Stored data:
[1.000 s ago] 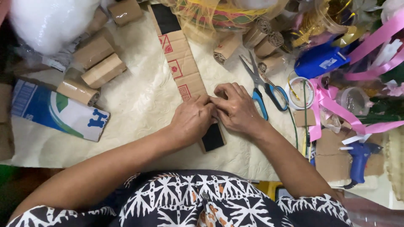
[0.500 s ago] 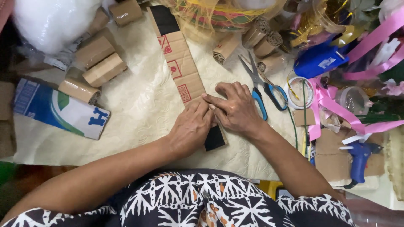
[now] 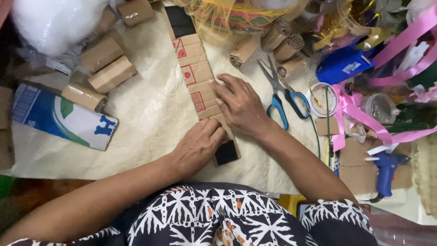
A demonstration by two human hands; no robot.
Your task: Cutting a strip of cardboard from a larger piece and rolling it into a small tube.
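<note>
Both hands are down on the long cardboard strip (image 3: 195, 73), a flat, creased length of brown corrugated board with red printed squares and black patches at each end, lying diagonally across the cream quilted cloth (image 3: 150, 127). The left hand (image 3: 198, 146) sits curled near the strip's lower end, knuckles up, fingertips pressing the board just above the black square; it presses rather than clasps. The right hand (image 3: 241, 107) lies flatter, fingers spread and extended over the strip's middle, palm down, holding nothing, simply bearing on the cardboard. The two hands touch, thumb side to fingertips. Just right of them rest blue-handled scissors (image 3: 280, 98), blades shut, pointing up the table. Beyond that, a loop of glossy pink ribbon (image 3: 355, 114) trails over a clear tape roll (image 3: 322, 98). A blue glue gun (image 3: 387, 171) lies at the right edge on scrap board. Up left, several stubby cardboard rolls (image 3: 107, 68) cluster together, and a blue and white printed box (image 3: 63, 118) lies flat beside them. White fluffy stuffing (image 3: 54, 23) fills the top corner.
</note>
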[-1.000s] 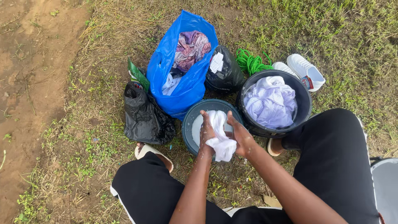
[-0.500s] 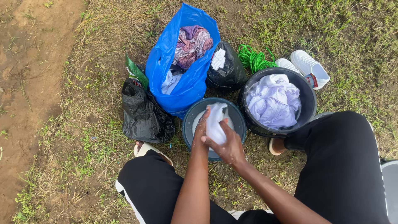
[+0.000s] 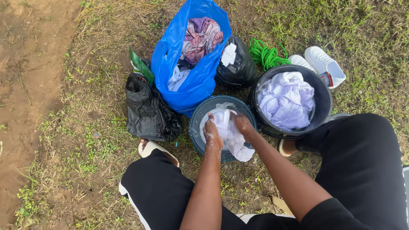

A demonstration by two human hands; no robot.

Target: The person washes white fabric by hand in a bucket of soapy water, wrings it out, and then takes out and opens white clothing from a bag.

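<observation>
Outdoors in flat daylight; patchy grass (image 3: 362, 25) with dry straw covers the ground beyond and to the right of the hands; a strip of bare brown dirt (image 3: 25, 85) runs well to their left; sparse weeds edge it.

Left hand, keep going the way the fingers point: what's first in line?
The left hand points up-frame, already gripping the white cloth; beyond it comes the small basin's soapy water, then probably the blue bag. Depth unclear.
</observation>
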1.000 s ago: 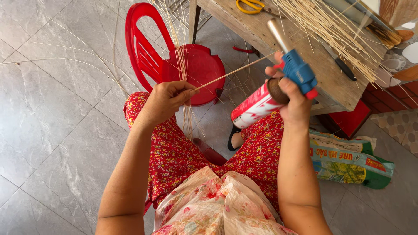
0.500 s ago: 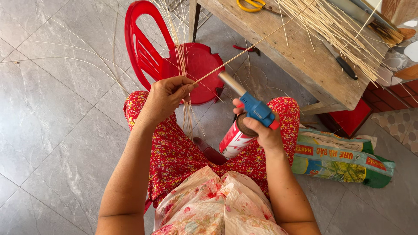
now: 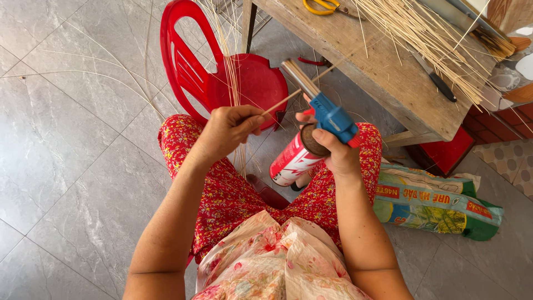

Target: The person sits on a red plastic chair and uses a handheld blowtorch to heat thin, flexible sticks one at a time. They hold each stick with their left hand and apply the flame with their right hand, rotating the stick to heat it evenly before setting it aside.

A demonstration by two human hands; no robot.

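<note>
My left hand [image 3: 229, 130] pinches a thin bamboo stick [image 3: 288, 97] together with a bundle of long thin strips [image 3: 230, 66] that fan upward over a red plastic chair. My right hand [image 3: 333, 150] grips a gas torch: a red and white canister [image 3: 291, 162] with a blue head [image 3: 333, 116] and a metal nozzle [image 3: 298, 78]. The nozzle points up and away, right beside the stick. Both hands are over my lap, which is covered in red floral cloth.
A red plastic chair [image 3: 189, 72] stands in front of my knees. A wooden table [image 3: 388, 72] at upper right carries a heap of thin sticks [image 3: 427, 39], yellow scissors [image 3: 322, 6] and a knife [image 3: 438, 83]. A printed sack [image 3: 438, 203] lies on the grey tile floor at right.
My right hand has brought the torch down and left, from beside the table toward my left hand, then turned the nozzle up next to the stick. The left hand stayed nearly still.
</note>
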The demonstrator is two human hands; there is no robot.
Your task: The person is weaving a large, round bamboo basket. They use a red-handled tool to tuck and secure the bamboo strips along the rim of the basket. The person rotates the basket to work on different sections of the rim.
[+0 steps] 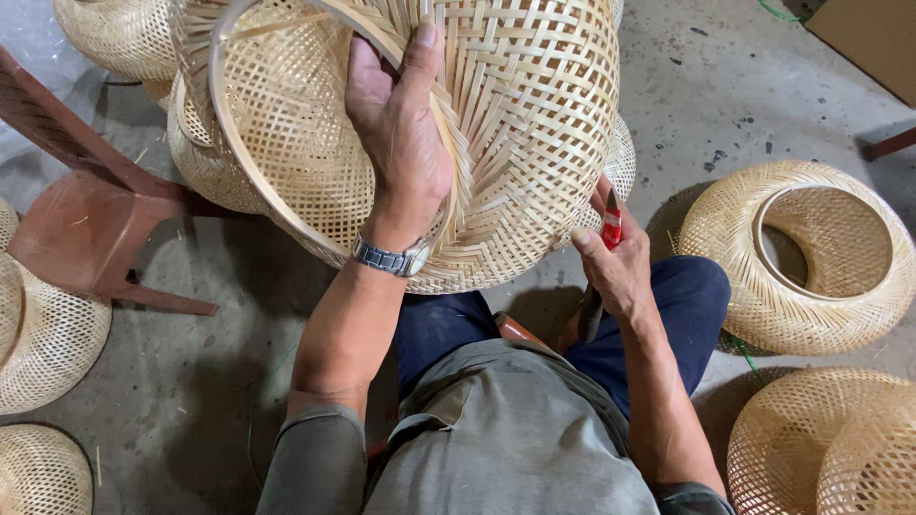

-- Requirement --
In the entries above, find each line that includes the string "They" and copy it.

-- Result --
Target: The person sits on a red plastic chair and uses a handheld blowtorch to heat thin, flexible sticks one at a time. They hold each stick with their left hand and apply the flame with their right hand, rotating the stick to heat it evenly before setting it aside.
Your task: The person is weaving a large, round bamboo basket. They use a red-handled tool to tuck and secure the bamboo strips along the rim of the basket. The person rotates the basket to work on different sections of the rim.

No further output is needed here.